E’ morto all’età di 84 il giurista Stefano Rodotà. Era nato a Cosenza il 30 maggio del 1933, negli anni del fascismo. Il padre, insegnante di matematica di origine albanese poi iscritto al Partito d’azione insegnava alle medie, dava ripetizioni a Giacomo Mancini, il futuro leader socialista; uno zio divenne segretario locale della Dc. La politica, insieme allo studio, è sin da subito una passione divorante. Nel 1953 approda a Roma per laurearsi in legge. Dice no a un’offerta di Adriano Olivetti, che lo vorrebbe con sé ad Ivrea, e che gli accrediterà comunque, come sostegno per i suoi studi, 300 mila lire sul conto corrente.

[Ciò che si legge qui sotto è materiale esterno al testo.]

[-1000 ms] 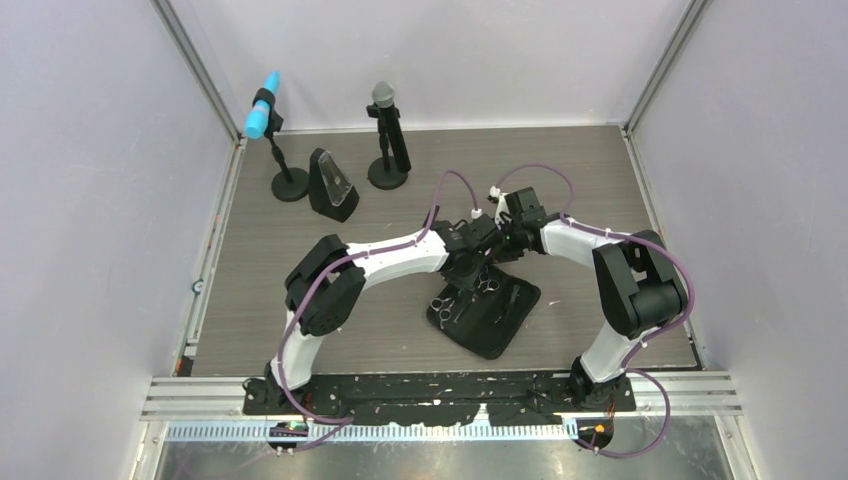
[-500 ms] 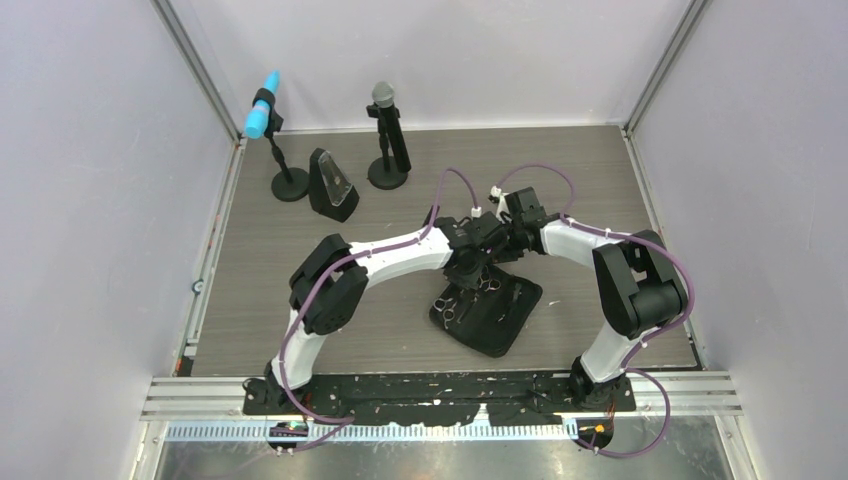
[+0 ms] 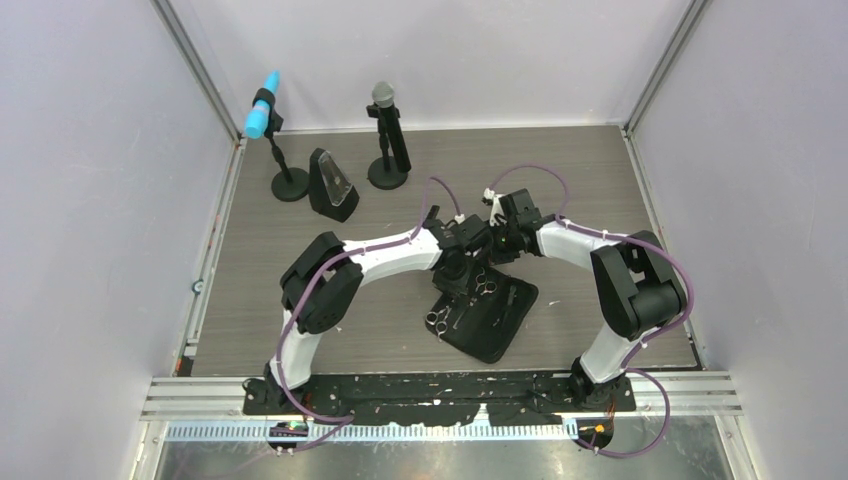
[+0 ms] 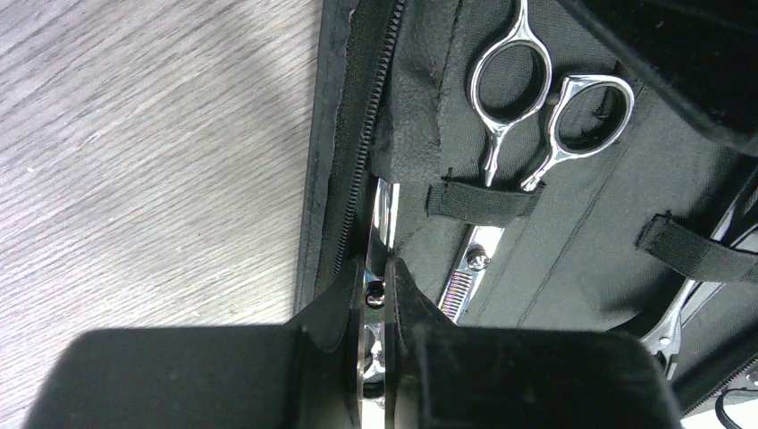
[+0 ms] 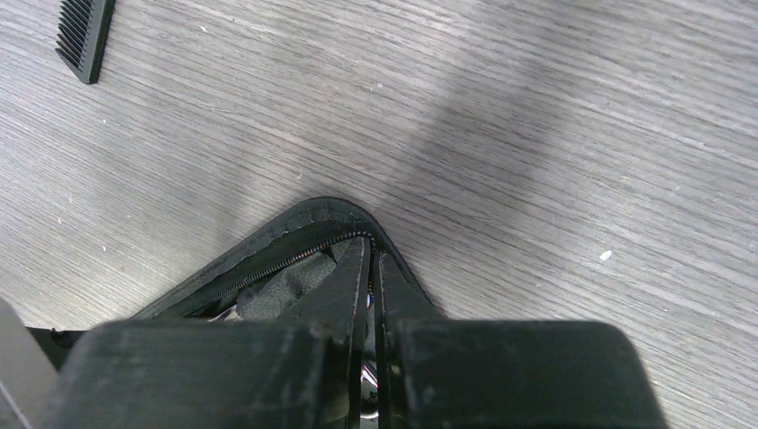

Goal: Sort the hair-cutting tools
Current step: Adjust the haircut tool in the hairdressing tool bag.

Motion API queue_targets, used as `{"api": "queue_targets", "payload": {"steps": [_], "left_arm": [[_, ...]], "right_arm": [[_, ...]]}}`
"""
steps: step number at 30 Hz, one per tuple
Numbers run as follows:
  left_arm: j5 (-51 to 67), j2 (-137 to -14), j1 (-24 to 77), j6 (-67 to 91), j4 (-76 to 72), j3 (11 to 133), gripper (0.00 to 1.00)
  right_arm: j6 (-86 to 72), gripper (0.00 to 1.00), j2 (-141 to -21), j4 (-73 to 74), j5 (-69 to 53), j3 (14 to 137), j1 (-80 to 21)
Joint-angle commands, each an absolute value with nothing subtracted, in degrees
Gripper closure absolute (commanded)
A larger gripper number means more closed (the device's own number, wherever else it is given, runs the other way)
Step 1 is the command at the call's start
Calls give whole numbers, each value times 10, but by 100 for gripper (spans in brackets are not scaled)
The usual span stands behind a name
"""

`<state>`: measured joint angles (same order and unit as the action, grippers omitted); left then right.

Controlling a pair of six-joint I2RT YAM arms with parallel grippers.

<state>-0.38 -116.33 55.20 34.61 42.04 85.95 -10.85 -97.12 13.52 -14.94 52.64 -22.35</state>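
- Two arms reach in from the near edge of the table [image 3: 300, 270] and meet over its middle, where a black pouch [image 3: 495, 335] lies open.
- One pair of silver scissors [image 3: 438, 320] lies in the pouch's near left part. In the left wrist view only part of it shows, at the right edge [image 4: 675, 317].
- The second pair of scissors [image 3: 487, 285] sits farther back in the pouch. In the left wrist view its two finger rings [image 4: 547, 89] lie side by side and its blades pass under an elastic strap [image 4: 483, 201].
- The left gripper [image 4: 380, 268] is at the pouch's zippered left edge. Its jaws are clenched on a thin silver strip [image 4: 384, 206] that runs forward under the pouch's flap. Which tool this is cannot be told.
- The right gripper [image 5: 371, 250] is just behind the left one. Its fingers are pressed almost together, pinching the pouch at its rounded far corner [image 5: 304, 214], with the zipper's teeth beside the tips.
- Beyond that corner, one end of the black comb [image 5: 85, 31] lies on bare wood, well apart from the pouch. It shows only at the top left of the right wrist view.
- No hair clips can be made out.
- At the far left of the table stand a blue-headed microphone [image 3: 262, 118], a black wedge-shaped stand [image 3: 333, 187] and a grey-headed microphone [image 3: 383, 97].
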Motion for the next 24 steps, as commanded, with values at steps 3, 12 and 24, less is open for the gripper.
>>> {"api": "queue_targets", "payload": {"steps": [3,12,24], "left_arm": [[47,-1157,558,348,462,876,100],[24,-1179,559,321,463,921,100],[5,-1241,538,341,503,1003,100]], "right_arm": [[-100,95,-976,139,-132,524,-227],[-104,95,-971,133,-143,521,-228],[-110,95,-965,129,-152,520,-233]]}}
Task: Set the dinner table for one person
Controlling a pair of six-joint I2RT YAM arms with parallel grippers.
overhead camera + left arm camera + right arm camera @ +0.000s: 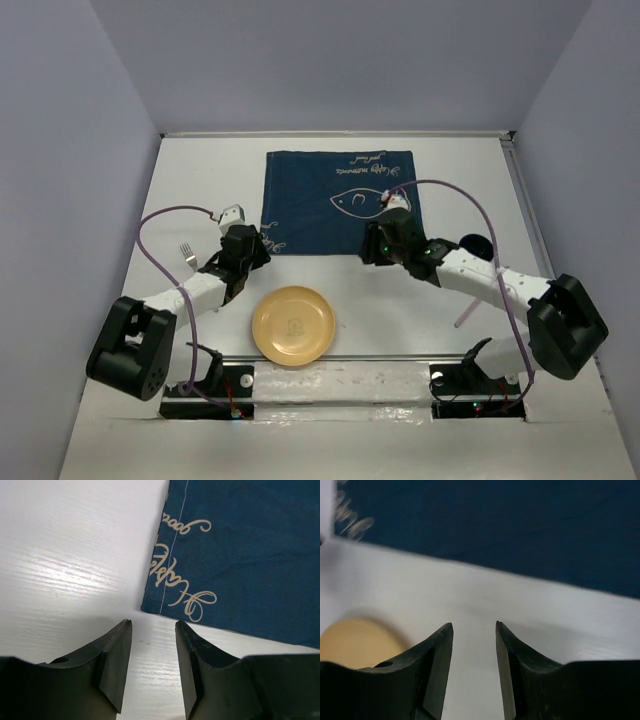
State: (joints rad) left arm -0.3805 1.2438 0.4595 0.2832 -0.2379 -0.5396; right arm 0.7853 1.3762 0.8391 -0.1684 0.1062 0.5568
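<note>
The dinner table (200, 180) is a white tabletop. On it a dark blue placemat (338, 200) with cream lettering lies at the back centre. A yellow plate (293, 325) sits near the front edge, and a fork (186, 255) lies at the left. My left gripper (262, 248) hovers at the placemat's near-left corner. In the left wrist view it (153, 625) is open over bare table, with the placemat (240, 555) just ahead. My right gripper (368, 250) is at the mat's near edge. In the right wrist view it (474, 625) is open and empty, with the placemat (495, 525) ahead and the plate (355, 642) at lower left.
A dark blue round object (474, 245) sits partly hidden behind my right arm. A thin pale stick (467, 312) lies beside that arm. Lavender walls border the table on three sides. The arm bases stand at the near edge.
</note>
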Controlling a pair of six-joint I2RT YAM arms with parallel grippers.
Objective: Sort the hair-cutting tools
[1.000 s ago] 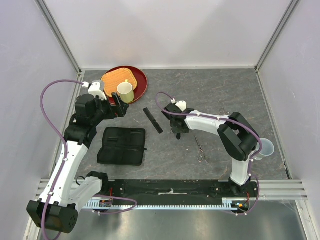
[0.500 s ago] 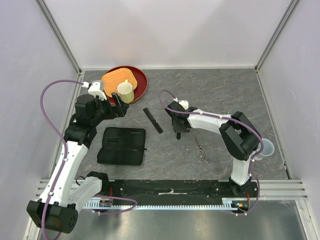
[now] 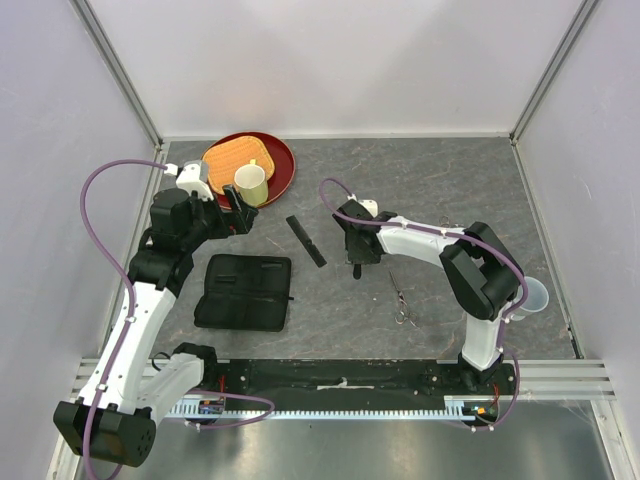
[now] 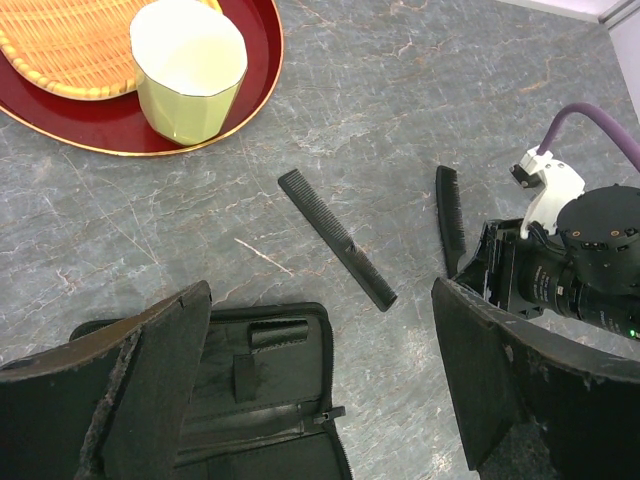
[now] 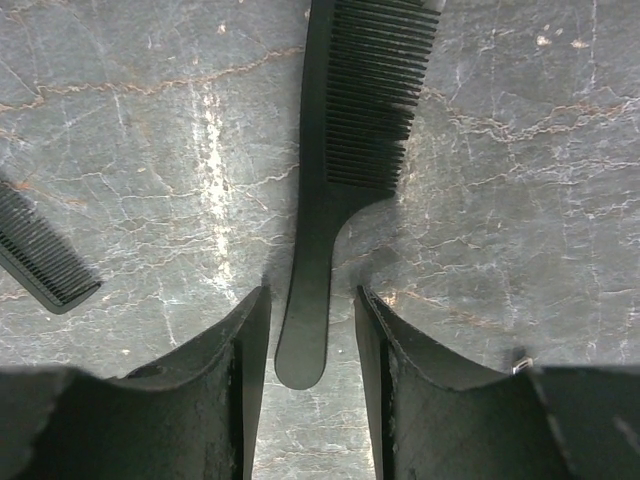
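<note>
From above, my left claw [image 3: 238, 212] hangs spread wide and empty beside the red tray [image 3: 283, 160], just past the far edge of the zip case [image 3: 245, 291]. My right claw [image 3: 356, 262] points down at the middle of the table [image 3: 450, 180], just right of the straight comb [image 3: 306, 241]. A pair of scissors [image 3: 402, 298] lies near it, apart, on the side toward my bases. In my left wrist's view the straight comb lies slantwise on bare stone between tray and case, touching neither. The handled comb [image 4: 450, 215] lies just beside it, one end running in under my right claw. A pale cup [image 4: 188, 68] stands on the tray. In my right wrist's view the handled comb's handle lies between my two fingers [image 5: 235, 380], its rounded end just inside their tips and its teeth out beyond them. A sliver of stone shows on each side, so the jaws straddle the handle half-parted, not clenched on it.
</note>
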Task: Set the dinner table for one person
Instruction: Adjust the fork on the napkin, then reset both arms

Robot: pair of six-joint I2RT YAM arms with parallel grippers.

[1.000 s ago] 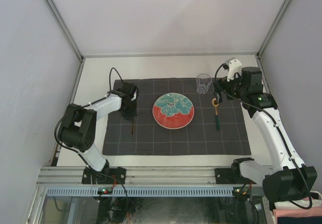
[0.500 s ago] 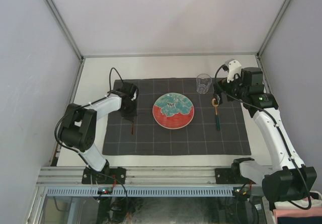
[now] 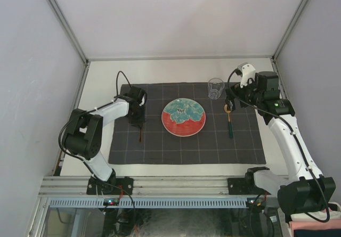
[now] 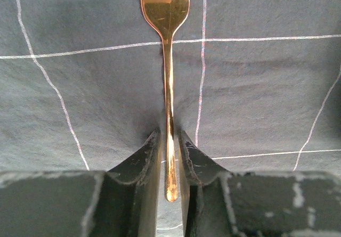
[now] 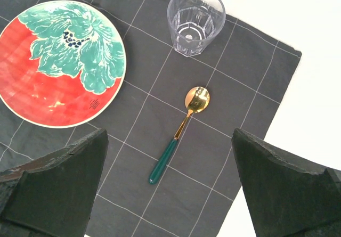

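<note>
The off-white dinner table (image 3: 160,69) carries a dark grey checked cloth (image 3: 186,147). On the cloth lie a red and green flowered plate (image 3: 183,117), a clear glass (image 3: 215,88) at its far right, and a gold spoon with a green handle (image 3: 229,121) to its right. A gold fork (image 3: 139,135) lies left of the plate. My left gripper (image 4: 169,133) rests low on the cloth, its jaws closed round the end of the fork's handle (image 4: 169,157). My right gripper (image 5: 170,133) is wide open and empty, high above the spoon (image 5: 173,146).
Grey metal rails (image 3: 69,40) edge the table on the left, back and right. The cloth's right edge (image 5: 277,96) ends near the right arm, with bare white table beyond it. The plate (image 5: 58,61) and the glass (image 5: 195,21) show in the right wrist view.
</note>
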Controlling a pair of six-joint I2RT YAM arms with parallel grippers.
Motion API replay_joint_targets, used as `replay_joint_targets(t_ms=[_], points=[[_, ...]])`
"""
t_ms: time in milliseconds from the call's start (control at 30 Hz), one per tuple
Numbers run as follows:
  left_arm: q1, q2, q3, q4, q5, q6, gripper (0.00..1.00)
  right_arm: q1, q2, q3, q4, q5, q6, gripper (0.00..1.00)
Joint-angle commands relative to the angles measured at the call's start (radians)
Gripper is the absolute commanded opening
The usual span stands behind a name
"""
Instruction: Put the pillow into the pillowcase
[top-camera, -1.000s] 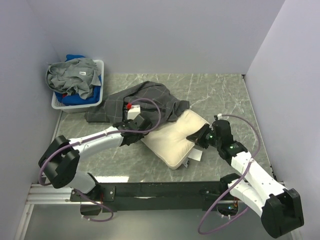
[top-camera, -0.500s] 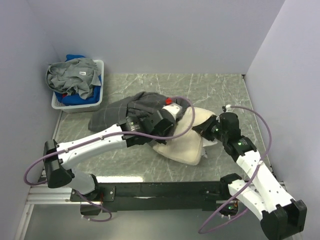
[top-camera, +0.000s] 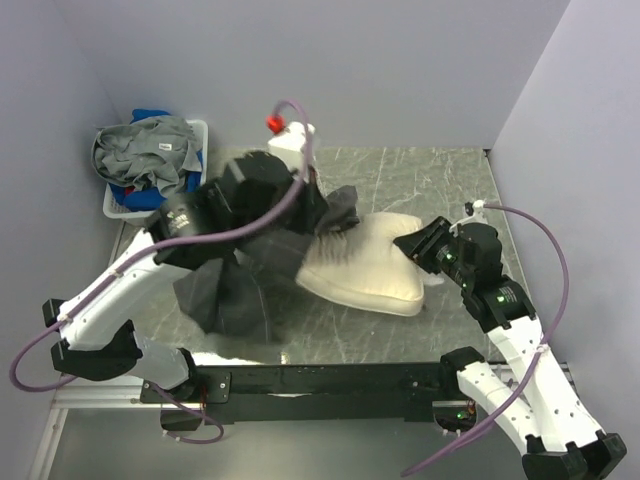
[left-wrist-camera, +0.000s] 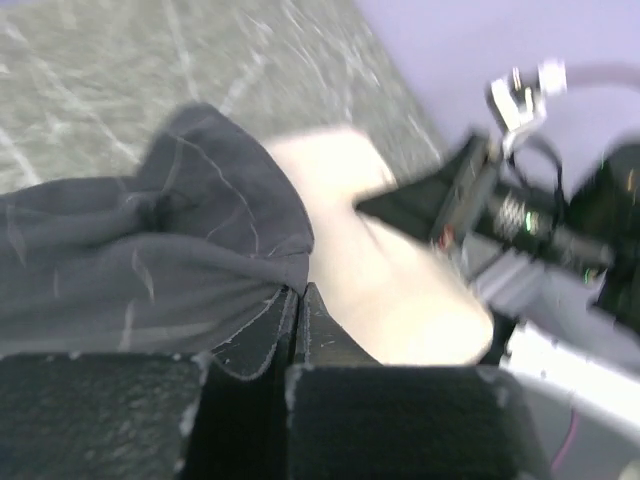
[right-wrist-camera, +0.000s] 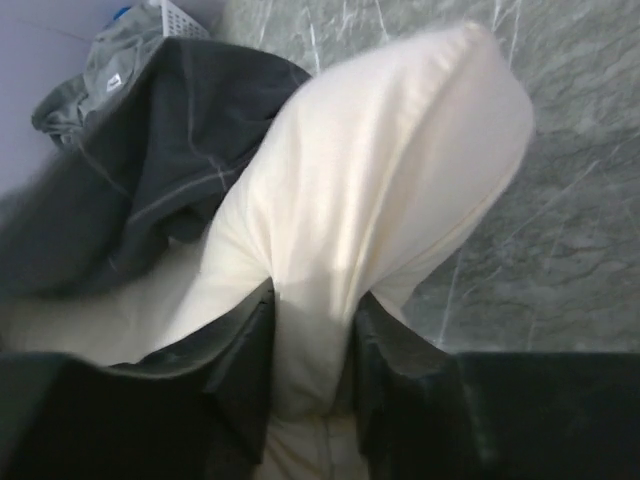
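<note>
Pillow (top-camera: 365, 270) lies left-right, right gripper (right-wrist-camera: 312, 325) pinching its end; left gripper (left-wrist-camera: 298, 302) clamps pillowcase (left-wrist-camera: 150, 250)

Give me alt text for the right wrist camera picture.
The right gripper pinches a fold of the cream pillow between its dark fingers. The charcoal pillowcase overlaps the pillow's upper left, with grey marble table at right.

Bare marble tabletop (top-camera: 440, 180) lies open at upper right; the laundry basket (top-camera: 128, 212) blocks upper left; the raised pillowcase (top-camera: 225, 295) seemingly screens centre-left.
</note>
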Motion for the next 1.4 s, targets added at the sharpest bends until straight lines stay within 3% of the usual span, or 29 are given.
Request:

Prima dei quarant’anni è già ordinario, insegna diritto civile alla Sapienza, ma l’impegno accademico è sempre intrecciato con quello politico; milita nei Radicali, scrive sul “Mondo” di Pannunzio  – a 22 anni il primo articolo finisce in prima pagina – dopo che da ragazzo aspettava ogni settimana impaziente l’uscita del numero in edicola. E’ Elena Croce, la figlia di Benedetto, nel cui salotto conosce Klaus Mann e Adorno, a introdurlo. “Non c’è un giorno nel quale non abbia preso un libro in mano”, dirà. E’ tra i primi professori a scrivere regolarmente sui giornali, sin dai primi anni Settanta, quando le tribune dei giornali erano scansate dagli accademici. Nel 2013 i Cinquestelle lo candidano alla successione di Napolitano ma viene riconfermato il presidente uscente. E’ stato poi uno dei grandi sostenitori del ‘No’ per il refereNdum sulla riforma della Costituzione di Matteo Renzi.